▶ **Goal of the exercise**
From the first line to the last, repeat the records exactly and skip the pictures.

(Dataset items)

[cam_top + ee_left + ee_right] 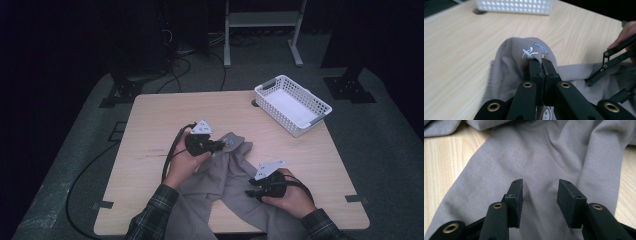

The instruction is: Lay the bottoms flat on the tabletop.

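Nearest the person, a grey garment (235, 192) spills over the front edge of the wooden table (150, 125) and spreads up toward its middle. The right gripper (248, 191) sits low over the cloth at the right, its jaws standing apart with bare fabric (541, 170) between them and nothing pinched; the pads (517, 195) hover above a smooth fold. A little farther in, the left gripper (223, 145) has its jaws clamped together on the garment's upper edge, and in the left gripper view the fabric (511, 60) bunches over the fingertips (541, 65), a small white and blue print (534, 51) showing just above the pinch. Beyond it, well apart at the far right corner, a white basket (320, 107) stands on the table.
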Motion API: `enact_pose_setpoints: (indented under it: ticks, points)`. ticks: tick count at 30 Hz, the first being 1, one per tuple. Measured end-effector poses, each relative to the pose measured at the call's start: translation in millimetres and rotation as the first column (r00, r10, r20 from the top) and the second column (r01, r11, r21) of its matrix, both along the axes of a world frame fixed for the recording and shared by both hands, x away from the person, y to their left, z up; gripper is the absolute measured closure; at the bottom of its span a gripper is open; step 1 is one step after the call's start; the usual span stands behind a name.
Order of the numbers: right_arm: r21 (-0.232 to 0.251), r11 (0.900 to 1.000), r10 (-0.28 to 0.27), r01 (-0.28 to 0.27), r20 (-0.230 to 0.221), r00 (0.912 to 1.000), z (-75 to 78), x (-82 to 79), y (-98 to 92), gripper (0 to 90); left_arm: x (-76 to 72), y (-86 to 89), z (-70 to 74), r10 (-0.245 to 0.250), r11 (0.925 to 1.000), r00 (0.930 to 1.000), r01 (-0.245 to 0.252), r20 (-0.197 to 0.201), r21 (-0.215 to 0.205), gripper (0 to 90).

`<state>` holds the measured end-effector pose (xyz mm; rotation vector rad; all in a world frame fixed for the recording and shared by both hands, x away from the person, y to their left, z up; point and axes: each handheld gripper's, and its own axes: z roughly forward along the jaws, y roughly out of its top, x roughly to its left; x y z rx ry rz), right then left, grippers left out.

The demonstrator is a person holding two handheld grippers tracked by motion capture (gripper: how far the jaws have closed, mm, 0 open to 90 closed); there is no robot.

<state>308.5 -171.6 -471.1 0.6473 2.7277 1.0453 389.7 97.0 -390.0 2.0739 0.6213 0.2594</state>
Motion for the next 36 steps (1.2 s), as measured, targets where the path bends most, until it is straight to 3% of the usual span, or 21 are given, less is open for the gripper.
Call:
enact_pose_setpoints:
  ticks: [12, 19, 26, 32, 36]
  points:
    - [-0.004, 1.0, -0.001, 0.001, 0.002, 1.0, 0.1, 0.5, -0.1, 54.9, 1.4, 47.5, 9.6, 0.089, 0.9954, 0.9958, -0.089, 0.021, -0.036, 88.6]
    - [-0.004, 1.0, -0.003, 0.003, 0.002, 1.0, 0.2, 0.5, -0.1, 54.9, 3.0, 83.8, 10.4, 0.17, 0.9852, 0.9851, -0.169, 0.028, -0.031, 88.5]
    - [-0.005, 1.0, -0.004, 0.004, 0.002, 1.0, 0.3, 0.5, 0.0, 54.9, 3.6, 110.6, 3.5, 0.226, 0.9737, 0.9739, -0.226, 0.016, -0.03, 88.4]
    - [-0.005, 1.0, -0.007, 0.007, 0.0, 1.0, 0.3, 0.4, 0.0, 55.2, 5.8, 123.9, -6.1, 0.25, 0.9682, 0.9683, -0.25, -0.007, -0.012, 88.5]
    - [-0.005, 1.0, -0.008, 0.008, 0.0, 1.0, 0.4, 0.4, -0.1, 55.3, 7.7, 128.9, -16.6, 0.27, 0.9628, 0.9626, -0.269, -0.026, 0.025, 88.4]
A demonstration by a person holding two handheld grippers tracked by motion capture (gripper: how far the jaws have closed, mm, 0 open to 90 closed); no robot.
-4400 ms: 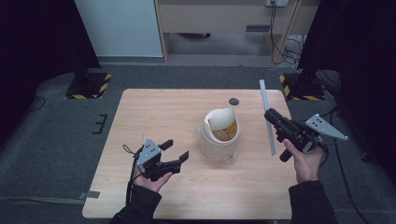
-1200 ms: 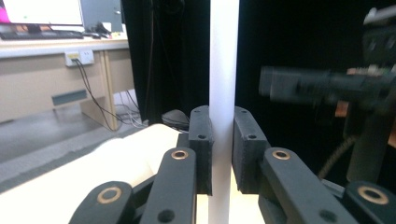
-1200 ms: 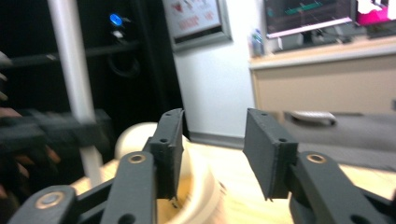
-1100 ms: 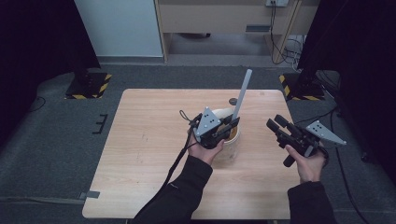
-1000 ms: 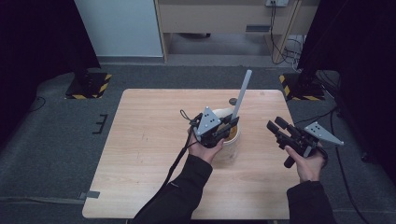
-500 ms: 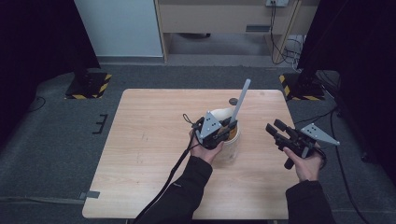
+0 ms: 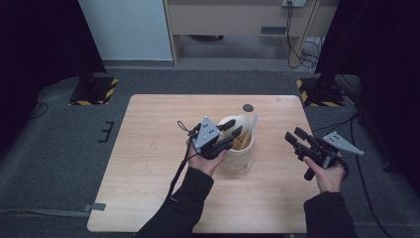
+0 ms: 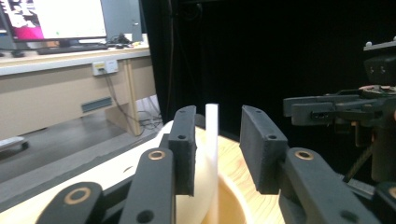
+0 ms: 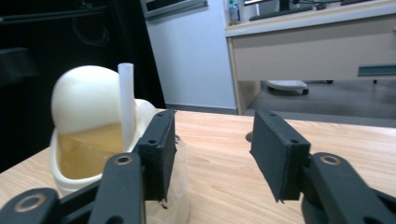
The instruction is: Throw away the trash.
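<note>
A white straw point(image 8: 212, 154) stands nearly upright in a clear cup point(image 7: 237, 156) that holds a cream, rounded insert and some amber filling, near the middle of the counter point(image 7: 148, 163). In the left gripper view the straw rises between the jaws of the left gripper point(image 8: 217, 149), close to the left-hand jaw, with a clear gap to the other. The jaws are spread, so the straw seems to stand on its own, propped against the cup's inside. The left gripper hovers right at the cup's rim, probably having just let the straw go or guiding it down.

The right gripper point(image 7: 301, 141) is held well off to the cup's other side, above the counter, jaws spread and empty, likely waiting clear of the work. A small dark disc point(image 7: 247, 107) lies on the counter beyond the cup.
</note>
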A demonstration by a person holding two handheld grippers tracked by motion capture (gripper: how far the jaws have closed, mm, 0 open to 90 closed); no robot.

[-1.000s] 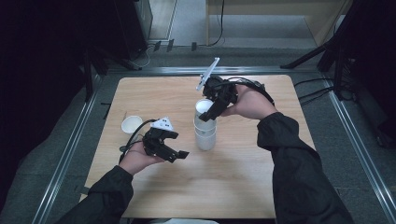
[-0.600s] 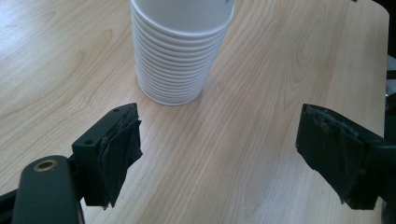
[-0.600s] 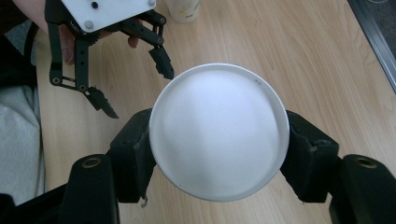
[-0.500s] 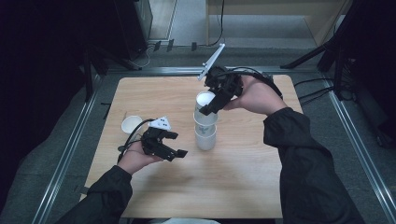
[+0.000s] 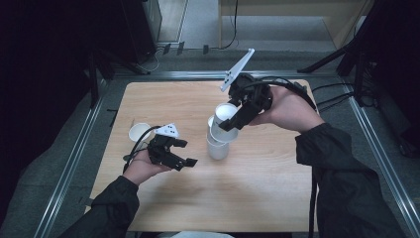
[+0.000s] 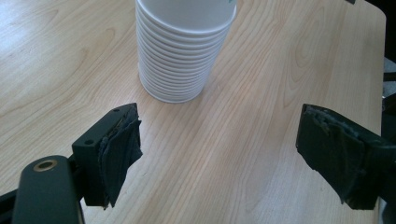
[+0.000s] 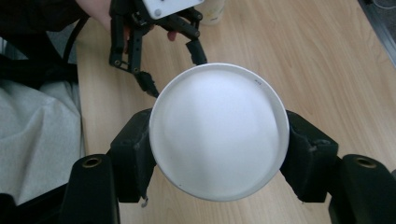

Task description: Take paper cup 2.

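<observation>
My right gripper (image 5: 230, 120) is shut on a white paper cup (image 5: 224, 113), held tilted just above a stack of white cups (image 5: 218, 148) at mid-table. In the right gripper view the cup's open mouth (image 7: 217, 121) sits between the two pads of the right gripper (image 7: 218, 161), which press on its sides. My left gripper (image 5: 186, 152) hovers low to the left of the stack, open. Its jaws have just narrowed a little and nothing is between them. The left gripper view shows the stack (image 6: 182, 51) ahead of the left gripper (image 6: 224, 144), apart from its pads.
A single white cup (image 5: 139, 131) stands upright near the left edge of the wooden table (image 5: 277, 198), behind my left hand. Metal rails frame the table. Cables trail off at the right.
My right gripper has risen and moved back with the cup, lifting it off the stack. The left hand has stayed in place.
</observation>
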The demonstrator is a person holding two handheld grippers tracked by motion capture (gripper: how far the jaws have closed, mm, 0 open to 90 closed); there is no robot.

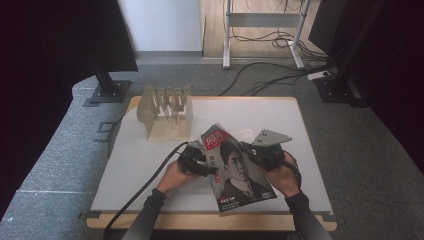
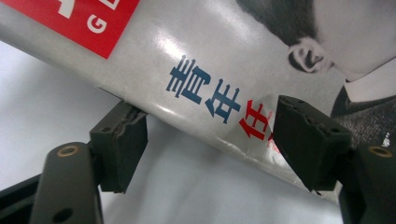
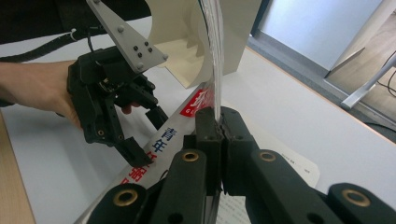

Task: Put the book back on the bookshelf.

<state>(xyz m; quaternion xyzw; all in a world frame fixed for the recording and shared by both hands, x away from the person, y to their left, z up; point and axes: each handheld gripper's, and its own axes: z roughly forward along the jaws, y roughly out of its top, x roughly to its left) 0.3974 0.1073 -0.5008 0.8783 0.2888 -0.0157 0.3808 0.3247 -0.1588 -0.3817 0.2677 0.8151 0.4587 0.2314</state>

▶ **Output below**
[cam_top + ee_left + ee_right] 

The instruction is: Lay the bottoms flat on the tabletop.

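Nearest the person, a grey garment (235, 192) spills over the front edge of the wooden table (150, 125) and spreads up toward its middle. The right gripper (248, 191) sits low over the cloth at the right, its jaws standing apart with bare fabric (541, 170) between them and nothing pinched; the pads (517, 195) hover above a smooth fold. A little farther in, the left gripper (223, 145) has its jaws clamped together on the garment's upper edge, and in the left gripper view the fabric (511, 60) bunches over the fingertips (541, 65), a small white and blue print (534, 51) showing just above the pinch. Beyond it, well apart at the far right corner, a white basket (320, 107) stands on the table.
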Motion API: `enact_pose_setpoints: (indented under it: ticks, points)`. ticks: tick count at 30 Hz, the first being 1, one per tuple. Measured end-effector poses, each relative to the pose measured at the call's start: translation in millimetres and rotation as the first column (r00, r10, r20 from the top) and the second column (r01, r11, r21) of its matrix, both along the axes of a world frame fixed for the recording and shared by both hands, x away from the person, y to their left, z up; gripper is the absolute measured closure; at the bottom of its span a gripper is open; step 1 is one step after the call's start; the usual span stands behind a name.
Order of the numbers: right_arm: r21 (-0.232 to 0.251), r11 (0.900 to 1.000), r10 (-0.28 to 0.27), r01 (-0.28 to 0.27), r20 (-0.230 to 0.221), r00 (0.912 to 1.000), z (-75 to 78), x (-82 to 79), y (-98 to 92), gripper (0 to 90); left_arm: x (-76 to 72), y (-86 to 89), z (-70 to 74), r10 (-0.245 to 0.250), r11 (0.925 to 1.000), r00 (0.930 to 1.000), r01 (-0.245 to 0.252), r20 (-0.197 to 0.201), r21 (-0.215 to 0.205), gripper (0 to 90).

`<state>` holds the measured end-effector pose (xyz mm; rotation vector rad; all in a world frame fixed for the recording and shared by both hands, x away from the person, y to their left, z up; point and axes: each handheld gripper's, and its own axes: z roughly forward along the jaws, y roughly out of its top, x roughly to its left; x y z rx ry rz), right then left, grippers left out.

The demonstrator is a person holding two handheld grippers tracked by motion capture (gripper: how far the jaws have closed, mm, 0 open to 90 closed); there is no robot.

<state>308.5 -171.6 -471.1 0.6473 2.7277 1.0453 389.7 97.0 -390.0 2.0739 0.6213 0.2594</state>
Motion for the next 36 steps (1.2 s), as measured, targets where the path bends most, until it is straight to 3% of the usual span, or 21 are given, less is open for the gripper.
Call:
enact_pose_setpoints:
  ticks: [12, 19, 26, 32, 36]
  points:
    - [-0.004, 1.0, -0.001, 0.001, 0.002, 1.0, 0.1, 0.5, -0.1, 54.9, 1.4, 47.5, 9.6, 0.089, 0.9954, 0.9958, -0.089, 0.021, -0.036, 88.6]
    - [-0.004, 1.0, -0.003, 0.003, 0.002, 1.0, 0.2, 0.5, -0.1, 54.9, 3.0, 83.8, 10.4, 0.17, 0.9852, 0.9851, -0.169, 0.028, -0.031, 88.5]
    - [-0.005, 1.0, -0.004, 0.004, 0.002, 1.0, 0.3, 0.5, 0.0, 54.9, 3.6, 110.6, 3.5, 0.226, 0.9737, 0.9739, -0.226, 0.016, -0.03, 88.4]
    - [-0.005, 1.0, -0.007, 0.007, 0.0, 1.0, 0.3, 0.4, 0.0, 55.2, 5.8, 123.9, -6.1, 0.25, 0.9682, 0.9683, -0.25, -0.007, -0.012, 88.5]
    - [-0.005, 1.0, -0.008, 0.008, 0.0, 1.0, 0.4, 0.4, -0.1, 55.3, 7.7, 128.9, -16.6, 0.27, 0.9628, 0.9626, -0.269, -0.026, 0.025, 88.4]
A demonstration by a person holding two handheld grippers tracked by motion capture (gripper: how far the jaws have closed, mm, 0 open to 90 closed); no robot.
-4400 ms: 
-1200 ms: 
-1200 ms: 
-1100 ms: 
-1000 ms: 
-500 ms: 
+0 ms: 
+0 ms: 
+0 ms: 
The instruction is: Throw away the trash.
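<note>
A white straw point(image 8: 212, 154) stands nearly upright in a clear cup point(image 7: 237, 156) that holds a cream, rounded insert and some amber filling, near the middle of the counter point(image 7: 148, 163). In the left gripper view the straw rises between the jaws of the left gripper point(image 8: 217, 149), close to the left-hand jaw, with a clear gap to the other. The jaws are spread, so the straw seems to stand on its own, propped against the cup's inside. The left gripper hovers right at the cup's rim, probably having just let the straw go or guiding it down.

The right gripper point(image 7: 301, 141) is held well off to the cup's other side, above the counter, jaws spread and empty, likely waiting clear of the work. A small dark disc point(image 7: 247, 107) lies on the counter beyond the cup.
</note>
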A demonstration by a person holding two handheld grippers tracked by motion capture (gripper: how far the jaws have closed, mm, 0 open to 90 closed); no robot.

[-1.000s] 
[-0.600s] 
[-0.600s] 
[-0.500s] 
[+0.000s] 
[+0.000s] 
[+0.000s] 

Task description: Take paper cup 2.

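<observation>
My right gripper (image 5: 230, 120) is shut on a white paper cup (image 5: 224, 113), held tilted just above a stack of white cups (image 5: 218, 148) at mid-table. In the right gripper view the cup's open mouth (image 7: 217, 121) sits between the two pads of the right gripper (image 7: 218, 161), which press on its sides. My left gripper (image 5: 186, 152) hovers low to the left of the stack, open. Its jaws have just narrowed a little and nothing is between them. The left gripper view shows the stack (image 6: 182, 51) ahead of the left gripper (image 6: 224, 144), apart from its pads.
A single white cup (image 5: 139, 131) stands upright near the left edge of the wooden table (image 5: 277, 198), behind my left hand. Metal rails frame the table. Cables trail off at the right.
My right gripper has risen and moved back with the cup, lifting it off the stack. The left hand has stayed in place.
</observation>
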The demonstrator is a person holding two handheld grippers tracked by motion capture (gripper: how far the jaws have closed, mm, 0 open to 90 closed); there is no robot.


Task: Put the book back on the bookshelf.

<state>(xyz m; quaternion xyzw; all in a world frame fixed for the recording and shared by both hands, x away from the person, y to their left, z up; point and axes: each handheld gripper's, and its own axes: z roughly forward along the jaws, y roughly out of its top, x roughly to its left) 0.3974 0.1073 -0.5008 0.8783 0.2888 -0.0157 0.3808 0.3247 -0.1588 -0.3817 0.2677 0.8151 0.4587 0.2314</state>

The output for this exercise is finished.